What you will do:
Tell how many lines in the listing below contain the word "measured", giving the number alone.

○ ○ ○ ○ ○

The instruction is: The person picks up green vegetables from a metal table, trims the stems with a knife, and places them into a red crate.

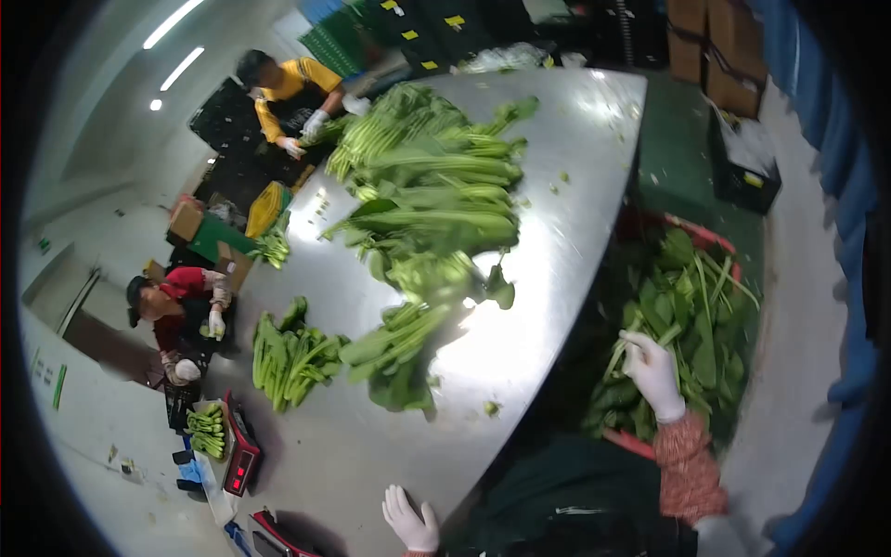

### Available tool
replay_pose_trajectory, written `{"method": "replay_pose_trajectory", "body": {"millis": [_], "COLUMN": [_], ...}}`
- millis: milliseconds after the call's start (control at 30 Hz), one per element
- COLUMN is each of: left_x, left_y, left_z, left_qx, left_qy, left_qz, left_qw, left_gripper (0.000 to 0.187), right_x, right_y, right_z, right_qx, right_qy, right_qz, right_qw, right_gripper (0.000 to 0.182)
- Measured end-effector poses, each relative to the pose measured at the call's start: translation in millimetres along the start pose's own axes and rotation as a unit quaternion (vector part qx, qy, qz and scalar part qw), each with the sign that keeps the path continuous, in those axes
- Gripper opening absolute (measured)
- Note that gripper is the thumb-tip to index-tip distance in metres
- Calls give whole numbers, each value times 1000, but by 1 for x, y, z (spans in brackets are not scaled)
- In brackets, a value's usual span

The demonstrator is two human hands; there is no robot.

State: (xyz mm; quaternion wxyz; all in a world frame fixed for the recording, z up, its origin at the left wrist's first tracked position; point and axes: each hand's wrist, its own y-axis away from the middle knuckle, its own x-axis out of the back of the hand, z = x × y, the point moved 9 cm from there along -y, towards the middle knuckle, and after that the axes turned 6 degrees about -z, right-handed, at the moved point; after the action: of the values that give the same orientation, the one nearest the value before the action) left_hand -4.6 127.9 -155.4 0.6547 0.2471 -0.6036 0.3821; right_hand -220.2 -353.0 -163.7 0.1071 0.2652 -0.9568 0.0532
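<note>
My left hand (409,521), in a white glove, lies near the close edge of the metal table (575,121) with its fingers stretched out and nothing in them. Off to the right, my gloved right hand (654,376) is above a red crate (701,232) full of loose leafy greens (682,302). Its fingers are curled closed, and a pale green stem (615,356) shows at their tips. Ahead of me on the table, a small pile of leafy greens (399,348) lies beside another bunch (295,357).
A long heap of leafy greens (436,176) covers the far table. One co-worker in yellow (302,93) handles greens there; another in red (181,297) stands at the left. A red scale (241,450) bears trimmed greens (206,430). A black crate (747,181) sits on the floor.
</note>
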Motion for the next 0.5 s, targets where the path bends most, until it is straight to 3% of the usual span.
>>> {"method": "replay_pose_trajectory", "body": {"millis": [33, 100, 167, 200, 233, 267, 333, 433, 500], "left_x": [3, 10, 10, 10, 13, 19, 23, 9, 9], "left_y": [1, 2, 2, 2, 1, -2, 0, -1, 2], "left_z": [2, 9, 9, 9, 13, 17, 16, 4, 4], "left_qx": [-12, -15, -13, -11, -16, -19, -13, 12, 19], "left_qy": [-9, -20, -18, -16, -13, -11, -9, -4, -9], "left_qz": [13, 12, 17, 18, 24, 29, 17, -15, -15], "left_qw": [1000, 1000, 1000, 1000, 1000, 999, 1000, 1000, 1000], "left_gripper": [62, 60, 60, 59, 59, 59, 61, 64, 65], "right_x": [13, 31, 20, 12, 9, 4, 1, 11, 21], "right_y": [9, 35, 69, 84, 99, 107, 109, 98, 86], "right_z": [53, 130, 197, 225, 269, 259, 257, 271, 242], "right_qx": [-76, -101, -229, -233, -174, -161, -157, -219, -241], "right_qy": [-135, -133, -132, -134, -57, 42, 42, -56, -139], "right_qz": [73, 167, 147, 128, 149, 89, 72, 87, 75], "right_qw": [985, 972, 953, 955, 972, 982, 984, 970, 957], "right_gripper": [22, 25, 27, 24, 23, 26, 27, 22, 23]}}
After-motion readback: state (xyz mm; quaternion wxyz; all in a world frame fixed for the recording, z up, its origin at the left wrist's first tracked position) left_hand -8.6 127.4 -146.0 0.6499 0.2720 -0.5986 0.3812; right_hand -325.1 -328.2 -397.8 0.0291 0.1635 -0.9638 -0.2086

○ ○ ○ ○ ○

Answer space:
2